The Council of Ministers is the principal executive and administrative organ of the government, comparable to a cabinet in Western parliamentary systems. Unlike such a cabinet, however, and like the Polish Government as a whole, it has no policymaking powers; national policy is determined by the PZPR Politburo, some members of which hold important positions on the Council of Ministers. The council is headed by a chairman, elected by the Sejm, who in turn nominates the members of the council, or his cabinet, for Sejm approval. Since the December 1970 change of regime, the post of Chairman of the Council of Ministers, or Premier, has been held by veteran PZPR Politburo member and economic expert, Piotr Jaroszewicz.

In 1973, the 35-member Council of Ministers consisted, in addition to Jaroszewicz, of six deputy chairmen, or deputy premiers, and 26 ministers. The ministers were:

  • Agriculture
  • Chemical Industry
  • Construction and Construction Materials Industry
  • Communications
  • Culture and Art
  • Domestic Trade and Services
  • Education and Training
  • Engineering Industry
  • Finance
  • Food Industry and Purchases
  • Foreign Affairs
  • Foreign Trade
  • Forestry and Timber Industry
  • Health and Social Welfare
  • Heavy Industry
  • Internal Affairs
  • Justice
  • Labor, Wages, and Social Affairs
  • Light Industry
  • Local Economy and Environment
  • Mining and Power
  • National Defense
  • Science, Higher Education, and Technology
  • Shipping
  • Transportation
  • Veterans Affairs

In addition there were two ministerial level portfolios - that of Chairman of the State Planning Commission, and that of Under Secretary of State for Information.[1] The latter is a post created by the Gierek regime in specific response to the near-cabalistic secrecy which characterized the activities of the Gomulka regime and which came under direct fire by the workers in December 1970. The incumbent of the new information post, a close associate of Gierek, serves as an intermediary between the party-government executive and the country's public information media.

In addition to the ministerial role of the Council of Ministers, there are attached to it 18 permanent and numerous ad hoc specialized, non-ministerial committees, councils, and central agencies which deal with detailed planning, recommendations, and subsequent implementation of directives in various sectors of governmental activity. Many of these specialized bodies have been marked or overhauled and other have been newly created since December 1970 in line with Gierek's commitment to a more streamlined and efficient apparatus. One newly created body is the so-called Legislative Council, established in July 1972, which reports directly to the Premier. The council has no legislative powers, but is charged with continual review and analysis of the viability and shortcomings of existing legislation, and with submitting recommendations for improvement.
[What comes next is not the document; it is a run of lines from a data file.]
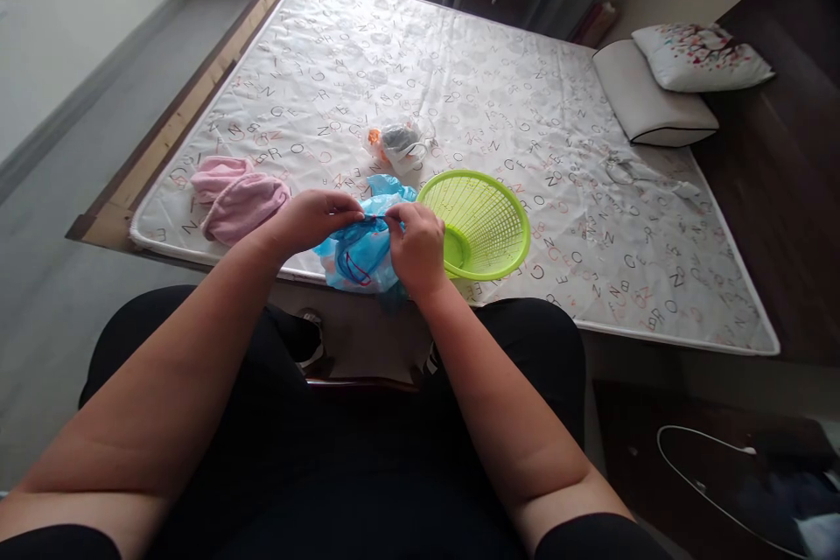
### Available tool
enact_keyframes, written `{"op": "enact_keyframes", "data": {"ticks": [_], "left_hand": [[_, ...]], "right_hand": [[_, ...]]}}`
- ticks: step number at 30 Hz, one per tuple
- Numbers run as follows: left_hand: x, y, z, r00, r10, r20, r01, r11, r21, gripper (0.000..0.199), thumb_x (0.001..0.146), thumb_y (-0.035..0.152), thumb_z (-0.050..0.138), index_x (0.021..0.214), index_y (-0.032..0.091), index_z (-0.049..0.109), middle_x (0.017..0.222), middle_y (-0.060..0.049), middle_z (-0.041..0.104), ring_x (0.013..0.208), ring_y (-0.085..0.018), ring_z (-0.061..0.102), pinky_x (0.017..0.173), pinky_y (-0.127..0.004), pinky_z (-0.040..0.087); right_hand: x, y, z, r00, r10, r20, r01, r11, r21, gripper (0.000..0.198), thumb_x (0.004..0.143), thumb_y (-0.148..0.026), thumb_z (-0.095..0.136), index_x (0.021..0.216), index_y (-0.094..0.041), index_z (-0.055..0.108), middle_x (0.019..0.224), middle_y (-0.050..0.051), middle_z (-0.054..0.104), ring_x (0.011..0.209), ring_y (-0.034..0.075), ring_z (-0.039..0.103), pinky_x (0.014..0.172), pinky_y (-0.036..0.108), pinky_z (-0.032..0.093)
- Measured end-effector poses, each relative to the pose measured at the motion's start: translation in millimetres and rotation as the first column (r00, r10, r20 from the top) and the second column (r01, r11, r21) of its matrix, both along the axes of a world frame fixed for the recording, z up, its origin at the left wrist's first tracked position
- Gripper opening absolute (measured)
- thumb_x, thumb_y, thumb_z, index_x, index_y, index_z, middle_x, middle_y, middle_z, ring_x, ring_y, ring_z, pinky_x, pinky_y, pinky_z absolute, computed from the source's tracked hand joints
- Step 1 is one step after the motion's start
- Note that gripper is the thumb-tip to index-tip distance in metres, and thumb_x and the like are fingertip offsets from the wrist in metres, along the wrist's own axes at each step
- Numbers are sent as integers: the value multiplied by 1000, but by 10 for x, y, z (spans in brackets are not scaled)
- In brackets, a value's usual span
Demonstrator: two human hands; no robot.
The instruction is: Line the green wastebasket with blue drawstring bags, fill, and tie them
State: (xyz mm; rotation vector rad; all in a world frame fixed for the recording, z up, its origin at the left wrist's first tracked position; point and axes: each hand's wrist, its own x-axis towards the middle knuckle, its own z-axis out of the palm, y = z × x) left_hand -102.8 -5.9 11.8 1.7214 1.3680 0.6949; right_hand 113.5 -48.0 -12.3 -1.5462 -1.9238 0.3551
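Note:
A crumpled blue plastic bag with a red mark sits at the near edge of the mattress. My left hand pinches the gathered top of the bag from the left. From the right, my right hand grips the same bunched plastic, its fingertips close to those of the left. What the bag contains cannot be made out. Just right of my right hand, a light green plastic basket leans tilted, its opening towards me.
Pink cloth lies left of the bag. Beyond it is a clear plastic bag with grey and orange contents. A white cable crosses the mattress's right side. Pillows rest at the far right, and a wooden bed rail borders the left.

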Motion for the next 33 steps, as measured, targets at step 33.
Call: {"op": "enact_keyframes", "data": {"ticks": [33], "left_hand": [[29,-31,-76,980,-165,-113,179,976,121,28,94,48,69,92,20,72,87,-4,73,83,-19,68,77,-31,55]], "right_hand": [[-37,45,-152,965,105,-238,-103,994,20,12,101,-19,63,92,-25,59,100,5,64,87,20,59,86,37,53]]}}
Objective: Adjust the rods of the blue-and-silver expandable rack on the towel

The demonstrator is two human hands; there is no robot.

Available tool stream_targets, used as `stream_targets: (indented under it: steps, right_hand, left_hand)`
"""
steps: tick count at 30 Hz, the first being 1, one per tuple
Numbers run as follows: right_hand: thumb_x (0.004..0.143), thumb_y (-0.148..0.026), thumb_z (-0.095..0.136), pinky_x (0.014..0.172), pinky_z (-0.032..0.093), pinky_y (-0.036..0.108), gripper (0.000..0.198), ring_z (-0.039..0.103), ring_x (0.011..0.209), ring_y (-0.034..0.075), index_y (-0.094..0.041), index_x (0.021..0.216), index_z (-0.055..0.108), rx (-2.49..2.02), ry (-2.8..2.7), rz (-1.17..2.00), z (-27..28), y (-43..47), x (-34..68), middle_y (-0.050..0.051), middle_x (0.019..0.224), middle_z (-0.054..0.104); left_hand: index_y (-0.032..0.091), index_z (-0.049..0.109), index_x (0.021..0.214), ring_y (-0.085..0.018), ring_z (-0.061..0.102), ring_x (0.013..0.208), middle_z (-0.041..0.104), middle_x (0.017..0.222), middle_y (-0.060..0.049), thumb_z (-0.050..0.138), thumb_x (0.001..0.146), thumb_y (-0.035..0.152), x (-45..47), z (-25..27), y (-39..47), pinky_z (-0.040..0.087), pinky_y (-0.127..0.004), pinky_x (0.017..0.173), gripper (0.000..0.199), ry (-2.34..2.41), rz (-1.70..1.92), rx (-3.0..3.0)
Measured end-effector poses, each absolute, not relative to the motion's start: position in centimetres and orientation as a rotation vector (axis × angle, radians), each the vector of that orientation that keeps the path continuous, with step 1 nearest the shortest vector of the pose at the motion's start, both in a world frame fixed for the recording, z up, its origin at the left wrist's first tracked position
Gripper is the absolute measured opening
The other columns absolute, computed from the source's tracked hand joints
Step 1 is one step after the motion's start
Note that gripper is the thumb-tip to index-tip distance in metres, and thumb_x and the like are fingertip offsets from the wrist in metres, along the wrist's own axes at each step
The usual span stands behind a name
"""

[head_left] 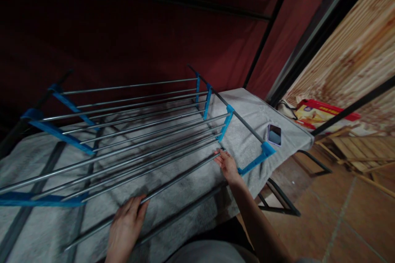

It may, under some circumstances, "initiate research into the creation of laws," an advisory power which gives a more formal underpinning to the executive's long-held practical control over the legislative process. Most significantly, however, the Legislative Council reflects a genuine effort by the Gierek regime to verify the effectiveness of legislation. This is a pragmatic step that is a sharp departure from the practice of the Gomulka regime when voluminous, unworkable, and often contradictory legislation seemingly became an end in itself.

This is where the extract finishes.